The expected output is every entry, copied exactly.

Data extracted from a collection:
────────────────
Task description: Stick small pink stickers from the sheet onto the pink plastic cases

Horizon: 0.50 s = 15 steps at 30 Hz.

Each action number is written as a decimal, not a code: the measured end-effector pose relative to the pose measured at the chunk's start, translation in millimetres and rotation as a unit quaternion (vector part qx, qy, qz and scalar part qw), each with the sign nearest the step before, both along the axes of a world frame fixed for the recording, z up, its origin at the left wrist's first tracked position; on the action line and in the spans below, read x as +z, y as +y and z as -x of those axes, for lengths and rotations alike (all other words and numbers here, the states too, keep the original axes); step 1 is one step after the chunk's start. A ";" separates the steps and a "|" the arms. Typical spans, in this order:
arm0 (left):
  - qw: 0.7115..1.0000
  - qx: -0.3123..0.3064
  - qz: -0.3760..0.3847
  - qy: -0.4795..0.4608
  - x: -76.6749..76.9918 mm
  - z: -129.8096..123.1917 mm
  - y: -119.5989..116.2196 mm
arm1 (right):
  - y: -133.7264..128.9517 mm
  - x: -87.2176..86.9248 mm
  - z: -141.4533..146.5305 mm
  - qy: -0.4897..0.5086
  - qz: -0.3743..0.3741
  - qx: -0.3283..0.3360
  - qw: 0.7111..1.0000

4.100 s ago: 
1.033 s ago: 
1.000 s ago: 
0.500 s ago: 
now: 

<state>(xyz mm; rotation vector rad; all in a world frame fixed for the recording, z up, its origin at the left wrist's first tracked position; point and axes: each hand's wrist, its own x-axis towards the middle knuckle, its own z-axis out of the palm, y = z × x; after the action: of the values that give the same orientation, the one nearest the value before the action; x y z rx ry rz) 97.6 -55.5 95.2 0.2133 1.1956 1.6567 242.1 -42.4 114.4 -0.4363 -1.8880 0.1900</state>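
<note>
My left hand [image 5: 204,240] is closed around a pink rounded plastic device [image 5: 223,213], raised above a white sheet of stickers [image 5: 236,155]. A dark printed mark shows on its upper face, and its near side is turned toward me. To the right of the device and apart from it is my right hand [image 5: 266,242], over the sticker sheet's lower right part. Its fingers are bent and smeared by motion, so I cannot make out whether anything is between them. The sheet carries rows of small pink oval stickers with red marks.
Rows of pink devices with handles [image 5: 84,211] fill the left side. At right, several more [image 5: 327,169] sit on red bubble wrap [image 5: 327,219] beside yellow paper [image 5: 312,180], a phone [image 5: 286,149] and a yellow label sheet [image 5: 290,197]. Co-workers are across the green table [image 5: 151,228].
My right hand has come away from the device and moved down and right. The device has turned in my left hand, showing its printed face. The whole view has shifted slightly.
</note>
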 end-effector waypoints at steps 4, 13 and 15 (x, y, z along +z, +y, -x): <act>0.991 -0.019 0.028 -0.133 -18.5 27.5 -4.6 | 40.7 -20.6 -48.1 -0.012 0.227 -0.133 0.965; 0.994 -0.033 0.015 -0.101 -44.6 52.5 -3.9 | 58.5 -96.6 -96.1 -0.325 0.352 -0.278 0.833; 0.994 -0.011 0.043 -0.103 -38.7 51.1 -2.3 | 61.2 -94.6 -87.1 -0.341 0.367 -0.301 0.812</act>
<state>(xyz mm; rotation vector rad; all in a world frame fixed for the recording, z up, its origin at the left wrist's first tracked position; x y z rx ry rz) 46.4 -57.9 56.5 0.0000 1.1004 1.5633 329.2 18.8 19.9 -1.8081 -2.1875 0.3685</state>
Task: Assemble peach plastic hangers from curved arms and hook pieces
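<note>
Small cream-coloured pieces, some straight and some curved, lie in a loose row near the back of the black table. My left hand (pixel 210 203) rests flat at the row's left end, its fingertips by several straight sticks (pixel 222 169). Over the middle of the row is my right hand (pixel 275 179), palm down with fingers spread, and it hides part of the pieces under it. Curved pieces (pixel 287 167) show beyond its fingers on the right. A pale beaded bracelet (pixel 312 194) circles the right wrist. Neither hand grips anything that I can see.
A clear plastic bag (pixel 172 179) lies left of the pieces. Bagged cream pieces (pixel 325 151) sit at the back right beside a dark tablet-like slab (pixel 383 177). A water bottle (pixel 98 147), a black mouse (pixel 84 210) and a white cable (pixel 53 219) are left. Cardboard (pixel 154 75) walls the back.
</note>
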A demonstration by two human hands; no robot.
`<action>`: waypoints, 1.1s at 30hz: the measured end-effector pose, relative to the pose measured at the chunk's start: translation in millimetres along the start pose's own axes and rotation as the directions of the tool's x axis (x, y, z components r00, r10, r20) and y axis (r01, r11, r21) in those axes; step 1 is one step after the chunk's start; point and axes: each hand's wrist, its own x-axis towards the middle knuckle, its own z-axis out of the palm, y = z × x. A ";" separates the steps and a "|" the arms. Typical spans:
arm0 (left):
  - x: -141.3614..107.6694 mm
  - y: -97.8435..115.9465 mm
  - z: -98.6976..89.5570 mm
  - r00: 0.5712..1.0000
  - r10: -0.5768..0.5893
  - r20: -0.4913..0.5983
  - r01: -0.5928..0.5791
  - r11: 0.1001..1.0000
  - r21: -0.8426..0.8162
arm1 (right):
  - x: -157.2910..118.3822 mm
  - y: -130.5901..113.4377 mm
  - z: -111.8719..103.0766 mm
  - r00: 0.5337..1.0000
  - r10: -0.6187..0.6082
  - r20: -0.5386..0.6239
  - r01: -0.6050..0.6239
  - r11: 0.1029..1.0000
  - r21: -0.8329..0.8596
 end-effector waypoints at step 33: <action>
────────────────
Problem solution:
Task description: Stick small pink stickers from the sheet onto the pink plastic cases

Horizon: 0.50 s = 15 steps at 30 Hz.

Each action number is written as a decimal, not a code: the measured end-effector pose relative to the pose measured at the chunk's start, translation in millimetres and rotation as a unit quaternion (vector part qx, qy, qz and scalar part qw), each with the sign nearest the step before, both along the axes of a world frame fixed for the recording, z up, its origin at the left wrist's first tracked position; on the action line and in the spans below, read x as +z, y as +y and z as -x of those axes, for lengths and rotations alike (all other words and numbers here, the states too, keep the original axes); step 1 is one step after the chunk's start. A ";" separates the steps and a "|" the arms. Typical spans, in this order:
arm0 (left):
  - qw: 0.7115..1.0000
  - qx: -0.3123..0.3064
  - qz: -0.3760..0.3847
  - qy: -0.4795..0.4608
  - x: -76.6749..76.9918 mm
  - z: -129.8096..123.1917 mm
  - y: -119.5989..116.2196 mm
arm1 (right):
  - y: -133.7264..128.9517 mm
  - x: -87.2176..86.9248 mm
  - z: -141.4533..146.5305 mm
  - qy: -0.4897..0.5086
  - qz: -0.3743..0.3741
  - qx: -0.3283..0.3360
  - qw: 0.7111..1.0000

4.100 s ago: 
1.033 s ago: 
1.000 s ago: 
0.500 s ago: 
now: 

<state>(xyz mm; rotation vector rad; all in a world frame fixed for the recording, z up, its origin at the left wrist's first tracked position; point and axes: each hand's wrist, its own x-axis towards the middle knuckle, its own z-axis out of the palm, y = z × x; after the action: of the values that give the same orientation, the one nearest the value before the action; x y z rx ry rz) 97.6 -55.5 95.2 0.2133 1.1956 1.6567 242.1 -42.4 114.4 -0.4363 -1.8880 0.1900</state>
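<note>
My left hand [image 5: 204,240] is closed around a pink rounded plastic device [image 5: 223,213], raised above a white sheet of stickers [image 5: 236,155]. A dark printed mark shows on its upper face, and its near side is turned toward me. To the right of the device and apart from it is my right hand [image 5: 266,242], over the sticker sheet's lower right part. Its fingers are bent and smeared by motion, so I cannot make out whether anything is between them. The sheet carries rows of small pink oval stickers with red marks.
Rows of pink devices with handles [image 5: 84,211] fill the left side. At right, several more [image 5: 327,169] sit on red bubble wrap [image 5: 327,219] beside yellow paper [image 5: 312,180], a phone [image 5: 286,149] and a yellow label sheet [image 5: 290,197]. Co-workers are across the green table [image 5: 151,228].
My right hand has come away from the device and moved down and right. The device has turned in my left hand, showing its printed face. The whole view has shifted slightly.
</note>
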 end-effector waypoints at steps 4, 13 and 15 (x, y, z along +z, +y, -x): <act>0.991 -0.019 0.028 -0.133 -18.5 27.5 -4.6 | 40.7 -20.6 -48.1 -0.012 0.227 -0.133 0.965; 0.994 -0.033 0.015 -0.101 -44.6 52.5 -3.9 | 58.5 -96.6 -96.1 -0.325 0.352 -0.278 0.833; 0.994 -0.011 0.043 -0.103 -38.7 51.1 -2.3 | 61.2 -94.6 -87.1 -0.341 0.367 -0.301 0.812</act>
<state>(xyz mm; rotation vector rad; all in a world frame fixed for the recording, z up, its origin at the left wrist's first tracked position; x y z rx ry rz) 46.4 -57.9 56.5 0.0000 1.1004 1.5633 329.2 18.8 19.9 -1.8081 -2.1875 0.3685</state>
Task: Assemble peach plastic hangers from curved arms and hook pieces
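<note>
Small cream-coloured pieces, some straight and some curved, lie in a loose row near the back of the black table. My left hand (pixel 210 203) rests flat at the row's left end, its fingertips by several straight sticks (pixel 222 169). Over the middle of the row is my right hand (pixel 275 179), palm down with fingers spread, and it hides part of the pieces under it. Curved pieces (pixel 287 167) show beyond its fingers on the right. A pale beaded bracelet (pixel 312 194) circles the right wrist. Neither hand grips anything that I can see.
A clear plastic bag (pixel 172 179) lies left of the pieces. Bagged cream pieces (pixel 325 151) sit at the back right beside a dark tablet-like slab (pixel 383 177). A water bottle (pixel 98 147), a black mouse (pixel 84 210) and a white cable (pixel 53 219) are left. Cardboard (pixel 154 75) walls the back.
</note>
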A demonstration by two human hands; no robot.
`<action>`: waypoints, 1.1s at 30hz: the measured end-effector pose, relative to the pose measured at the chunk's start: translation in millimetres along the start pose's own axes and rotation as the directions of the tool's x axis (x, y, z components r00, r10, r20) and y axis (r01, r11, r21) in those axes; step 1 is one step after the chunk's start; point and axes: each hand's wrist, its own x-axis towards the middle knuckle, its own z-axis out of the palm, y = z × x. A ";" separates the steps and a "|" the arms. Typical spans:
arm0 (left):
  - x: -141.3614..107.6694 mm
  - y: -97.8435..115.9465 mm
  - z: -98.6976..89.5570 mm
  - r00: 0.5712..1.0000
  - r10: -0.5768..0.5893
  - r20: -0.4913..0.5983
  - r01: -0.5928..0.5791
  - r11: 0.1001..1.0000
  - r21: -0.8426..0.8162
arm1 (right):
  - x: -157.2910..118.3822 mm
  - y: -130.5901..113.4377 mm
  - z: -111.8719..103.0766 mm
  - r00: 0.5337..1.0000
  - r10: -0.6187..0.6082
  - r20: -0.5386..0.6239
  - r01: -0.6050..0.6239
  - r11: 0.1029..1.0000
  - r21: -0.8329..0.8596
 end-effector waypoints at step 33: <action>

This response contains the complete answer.